The Disappearing Spoon by Sam Kean is a wandering, at times rambling, collection of stories that winds along with the Periodic Table of Elements. Like a good liberal arts science class, the book does not get too in depth with hard science, and instead focuses on the history of the discoveries, the people in involved, how new findings impacted the world both politically and economically.
I had no problem with Kean’s style, but I know others have complained that the work was too hard to follow. The technical, science aspects were never over my head, so I think the complaints likely come from how the book is structured. If you head in looking for a basic primer on the elements that follows the Period Table exactly, you are likely going to be frustrated. If you’re looking for the perfect compendium of somewhat gossipy science anecdotes and facts to beef up your trivia team’s weakest subject – you’ve found the perfect book.

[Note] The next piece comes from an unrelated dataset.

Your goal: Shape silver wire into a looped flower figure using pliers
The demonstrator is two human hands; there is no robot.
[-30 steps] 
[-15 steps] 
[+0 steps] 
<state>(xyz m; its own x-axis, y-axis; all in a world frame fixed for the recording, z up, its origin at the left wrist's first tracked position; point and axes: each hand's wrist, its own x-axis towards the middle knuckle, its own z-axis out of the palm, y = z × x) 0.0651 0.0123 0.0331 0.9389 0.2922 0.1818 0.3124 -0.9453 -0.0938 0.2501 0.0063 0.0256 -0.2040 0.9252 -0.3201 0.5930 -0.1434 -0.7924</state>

Did you know that modern archaeologists are able to track Lewis and Clark’s trek across the frontier by looking for unusually high mercury deposits in former latrine sites?
Do you know why aluminum was chosen for the Washington Monument cap?
Did you know there was once a naturally occurring nuclear reactor in what is modern day Gabon?
These pop science facts and more are littered throughout The Disappearing Spoon. It’s a great read to inspire further research, and the closest thing I can imagine to a summer beach read for the science genre.